At a special Tomball City Council workshop, consultants from Westwood presented two conceptual families of gateway monumentation and wayfinding signs and asked for council and stakeholder input on design direction.
The consultants described one option as a vertical stone monument that adheres to TxDOT sign criteria — roughly a 20-foot maximum height — and a second, bolder option made of a series of perforated metal panels that could be scaled larger if the city acquired or obtained a waiver for the TxDOT right‑of‑way in the triangular site between State Highway 249 and Business 249. Patrick Owens, the Westwood landscape architect presenting the concepts, said the project team was "wide open in this creative process. We'd love your input."
Why it matters: gateway and wayfinding signs serve as a long‑term civic brand. The design choice affects visibility from the toll road, maintenance requirements, and interactions with TxDOT right‑of‑way rules; it may also require additional property agreements or waivers for larger installations visible from a distance.
Consultants said they have been working with a 12‑member stakeholder group and have narrowed initial options to two primary concepts and a set of roughly 11–12 potential sign locations citywide. The firm recommended starting with the large triangular site on the city’s south side as a test case and then adapting the selected concept to smaller entrances and in‑town wayfinding.
Multiple council members and stakeholder representatives favored the perforated metal, multi‑panel concept for visibility from the bypass and toll road. Amanda Kelly of the Tomball Farmers Market told the council, "We liked concept number 2 better than concept number 1" and emphasized incorporating local imagery and festivals into the panels. Several council members suggested combining materials — for example, wrapping a metal panel in stone at some locations while using plain metal panels at high‑visibility highway sites.
The design team discussed imagery options that stakeholders raised, including Tomball’s train history, oil and agricultural heritage, and the tagline "Hometown with a Heart"; speakers suggested the tagline or a greeting (“welcome home,” “hometown with a heart”) could be included beneath the city name on some signs.
On maintenance, the consultants advised the council that painted or coated metal elements will require periodic recoating (a rough 5–10 year cycle was mentioned) and that weathering steel has different staining concerns that must be engineered into landscape and drainage plans.
Council and stakeholders also discussed process and timing.

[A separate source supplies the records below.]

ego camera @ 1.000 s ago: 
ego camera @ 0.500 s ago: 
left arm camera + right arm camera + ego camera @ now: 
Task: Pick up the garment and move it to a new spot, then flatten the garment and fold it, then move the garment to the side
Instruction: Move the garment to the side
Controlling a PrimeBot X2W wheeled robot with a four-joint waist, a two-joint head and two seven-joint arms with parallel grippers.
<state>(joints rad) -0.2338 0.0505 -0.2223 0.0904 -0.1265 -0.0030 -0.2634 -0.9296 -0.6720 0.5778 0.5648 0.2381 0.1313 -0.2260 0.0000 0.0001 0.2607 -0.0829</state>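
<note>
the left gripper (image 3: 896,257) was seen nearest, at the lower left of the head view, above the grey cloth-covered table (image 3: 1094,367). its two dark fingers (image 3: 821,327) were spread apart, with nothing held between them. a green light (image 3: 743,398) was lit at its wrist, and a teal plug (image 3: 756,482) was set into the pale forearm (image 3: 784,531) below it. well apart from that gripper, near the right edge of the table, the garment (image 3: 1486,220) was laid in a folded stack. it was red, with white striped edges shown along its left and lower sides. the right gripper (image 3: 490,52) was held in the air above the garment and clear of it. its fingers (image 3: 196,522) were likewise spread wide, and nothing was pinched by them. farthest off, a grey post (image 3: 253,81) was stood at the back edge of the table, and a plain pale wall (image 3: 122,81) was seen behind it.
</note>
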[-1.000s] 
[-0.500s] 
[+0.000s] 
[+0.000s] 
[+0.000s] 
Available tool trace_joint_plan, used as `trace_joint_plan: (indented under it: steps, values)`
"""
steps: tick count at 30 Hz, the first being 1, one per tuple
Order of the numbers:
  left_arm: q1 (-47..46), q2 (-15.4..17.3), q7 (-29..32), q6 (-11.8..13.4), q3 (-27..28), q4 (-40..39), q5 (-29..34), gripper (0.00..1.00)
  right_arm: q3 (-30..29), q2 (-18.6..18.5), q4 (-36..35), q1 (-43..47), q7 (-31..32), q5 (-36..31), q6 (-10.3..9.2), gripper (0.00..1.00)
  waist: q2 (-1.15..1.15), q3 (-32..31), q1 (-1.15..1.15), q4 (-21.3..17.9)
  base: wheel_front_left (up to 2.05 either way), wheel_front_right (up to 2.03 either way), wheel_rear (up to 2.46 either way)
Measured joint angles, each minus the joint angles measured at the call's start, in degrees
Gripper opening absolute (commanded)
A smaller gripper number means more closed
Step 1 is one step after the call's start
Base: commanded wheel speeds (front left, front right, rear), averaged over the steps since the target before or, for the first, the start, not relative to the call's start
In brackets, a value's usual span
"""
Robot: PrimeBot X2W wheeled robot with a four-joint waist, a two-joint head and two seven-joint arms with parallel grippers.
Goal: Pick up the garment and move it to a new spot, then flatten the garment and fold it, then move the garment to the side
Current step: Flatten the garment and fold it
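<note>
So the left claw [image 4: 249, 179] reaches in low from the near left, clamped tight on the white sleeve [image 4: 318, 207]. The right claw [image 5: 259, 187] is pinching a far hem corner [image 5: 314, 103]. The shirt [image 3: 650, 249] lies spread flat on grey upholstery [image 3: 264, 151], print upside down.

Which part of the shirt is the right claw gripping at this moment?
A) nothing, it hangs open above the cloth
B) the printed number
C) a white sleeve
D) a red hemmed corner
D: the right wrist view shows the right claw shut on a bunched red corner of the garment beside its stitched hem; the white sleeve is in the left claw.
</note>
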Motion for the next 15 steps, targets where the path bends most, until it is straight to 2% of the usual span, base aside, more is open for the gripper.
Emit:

The consultant outlined a conceptual timeline that would include a properly advertised public meeting, two further stakeholder concept meetings and a final wrap of conceptual design, with an aim to complete the conceptual phase before year‑end. The council asked staff to refine the concepts based on tonight’s feedback and to return to council for review before scheduling Public Meeting No. 1.
The workshop participants also discussed regulatory constraints with TxDOT. Owens told council members that standard TxDOT criteria limit sign height in roadside rights‑of‑way but that there are different review criteria for public art and that staff would meet with TxDOT and the district contacts as the design advances.
Next steps: staff will refine the two concept families into a single, cohesive family of elements and apply that family to the priority locations (the four main entrances and other high‑priority sites), prepare cost estimates, and return to council for direction before publicly advertising the next public input meeting.